Gareth B. Matthews
Review of The Turnaround Wind by Arnold Lobel (New York: Harper and Row, 1988). Originally published in Thinking: The Journal of Philosophy for Children 8(1): 1.
One afternoon in summer the landscape was filled with happy beings: an organ grinder and his monkey, a stout man and his slender wife, a nurse wheeling a baby in a carriage, a maiden and a soldier-and many more, including their royal majesties, the King and Queen. Suddenly a dark and ominous cloud appeared and “seemed to turn the whole world around and around and upside down.”

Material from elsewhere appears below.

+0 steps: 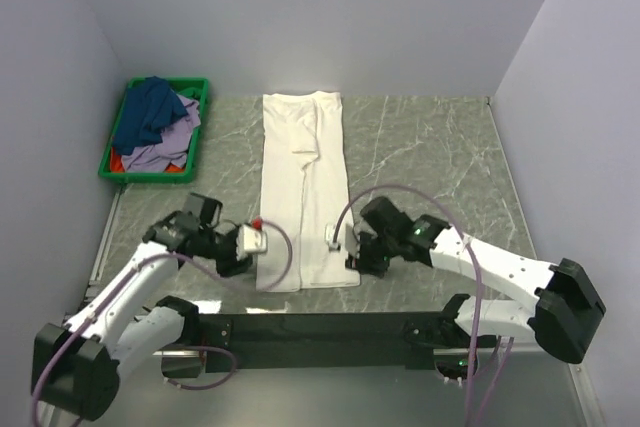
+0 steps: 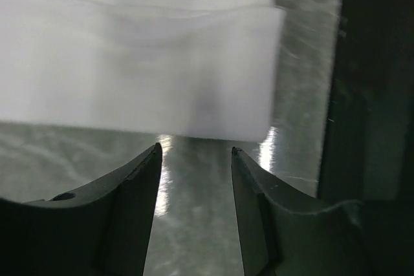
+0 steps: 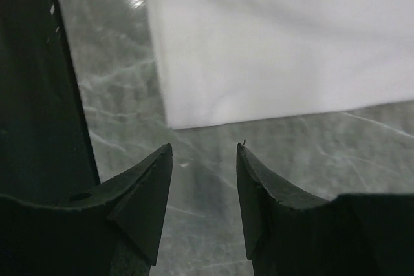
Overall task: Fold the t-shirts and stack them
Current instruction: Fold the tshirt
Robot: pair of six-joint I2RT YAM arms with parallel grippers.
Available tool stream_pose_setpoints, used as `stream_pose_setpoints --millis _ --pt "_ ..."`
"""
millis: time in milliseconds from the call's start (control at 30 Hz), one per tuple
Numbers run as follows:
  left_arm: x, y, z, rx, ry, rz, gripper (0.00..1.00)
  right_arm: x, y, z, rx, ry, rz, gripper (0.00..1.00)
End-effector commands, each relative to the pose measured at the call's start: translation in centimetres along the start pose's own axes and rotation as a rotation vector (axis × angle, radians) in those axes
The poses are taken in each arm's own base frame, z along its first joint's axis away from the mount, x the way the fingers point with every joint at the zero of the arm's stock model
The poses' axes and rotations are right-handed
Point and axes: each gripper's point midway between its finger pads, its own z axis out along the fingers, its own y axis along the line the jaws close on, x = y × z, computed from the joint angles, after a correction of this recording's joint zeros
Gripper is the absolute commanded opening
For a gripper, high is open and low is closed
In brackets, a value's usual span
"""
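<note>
No text, label, brand or number can be read in any view.

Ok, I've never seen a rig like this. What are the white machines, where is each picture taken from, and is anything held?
These are two robot arms bolted at the near edge of a table. The wide picture comes from a fixed camera above and behind them: the left arm shows on the left, the right arm on the right. The other two come from a camera on each wrist, looking out past that arm's own dark jaws. A white t-shirt, folded into a long strip, lies on the table between the arms. Each wrist view shows a near corner of it just beyond the jaws. Both pairs of jaws stand open and hold nothing. At the far left a green crate holds more crumpled shirts, a dark blue one and a lavender one.
</note>
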Motion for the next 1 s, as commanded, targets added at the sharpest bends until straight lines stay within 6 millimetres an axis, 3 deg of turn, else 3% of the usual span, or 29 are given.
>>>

The story of this upside-down world is shown to us in a remarkable sequence of ambiguous pictures. We are given, one by one, a picture of each of the characters introduced at the beginning, but now combined in such a way that one person is portrayed when we look at the picture with the book right side up, but then when we turn the book upside down to read the inverted writing at the top of the page, the picture becomes that of another person, or even an animal. Thus, the organ grinder (straight up) becomes, when inverted, the sailor’s parrot; the stout man becomes his slender wife, etc. After we have been re-introduced to each character, we learn that the storm was quickly over, and the previous order has been restored. “Everyone dusted themselves off and walked serenely in the sunshine of a lovely afternoon.” At sunset all went home to supper, except the thief, who stayed out in the dark, looking for
things to steal.
Long-term readers of this column may recall being introduced here to Arnold Label’s philosophical classic, Frog and Toad Together. (vol. 1, no. 1, and again, vol. 6, no. 2) It is sad to realize that this new, posthumously published book is the last story we shall have from perhaps the most philosophically inventive author and illustrator of children’s books in our time. Still, we can be thankful for yet another mischievously and humorously thought-provoking book. I say “book;” rather than “story,” because Arnold Label’s cleverness in illustrating this story is essential to its success. Wittgenstein’s “duck-rabbit” in his Philosophical Investigations (p. 194)-the figure that, looked at from one angle is unambiguously a duck, and looked at from another is unambiguously a rabbit-can be thought of as the prototype for Label’s much more complexly equivocal pictures. But the prototype in a child’s own experience is much more likely to be the fascinating game of making ambiguous shadow figures on the bedroom wall at night or lying on one’s back on a summer’s day and identifying shapes in the cloud’s overhead. In my own navy days, I lived for a time with a gifted caricaturist, who could quickly reduce a menacing authority figure to innocuousness by drawing him, convincingly, as a playful monkey, or perhaps as a self-important bird. Who were those people my friend could so easily and effectively caricature, something quite independent of all the caricatures? Something approximated to by the sum of all the caricatures? Or what? Arnold Label’s wonderful pictures give us, whether we are young or old, the fascinating fun of playing again the “duck-rabbit” game. But they also encourage us to reflect on whether some turnaround wind in our lives might help us see those around us in startling ways that will reveal some thing we had previously missed. It has sometimes struck me, for example, that people naturally imitate their pets, or maybe pets naturally imitate their owners, or perhaps people tend to choose pets who portray some aspect of their personality. And it is a common experience to realize suddenly that one has unconsciously treated one of one’s friends or acquaintances as the affective or functional equivalent of another.
The story’s ending is unsettling. The thief, unlike all the good citizens of the community, stays out in the dark to look for things to steal. Will this ending upset child readers?
Children are widely thought to want their stories to have neat and moral conclusions. But it is hard to be clear about what children really want, as opposed to what we, their parents and teachers, want for them. And it is even harder to know what we should try to protect them from. Perhaps, even without turning upside down the thief’s picture on the last page of the story, we are meant to see ourselves in his face, or at least to recognize in his mischief that part of ourselves that rebels against peace and order. If, in fact, we do this, we have been encouraged by Arnold Label’s wonderfully provocative book to take another step toward self-knowledge.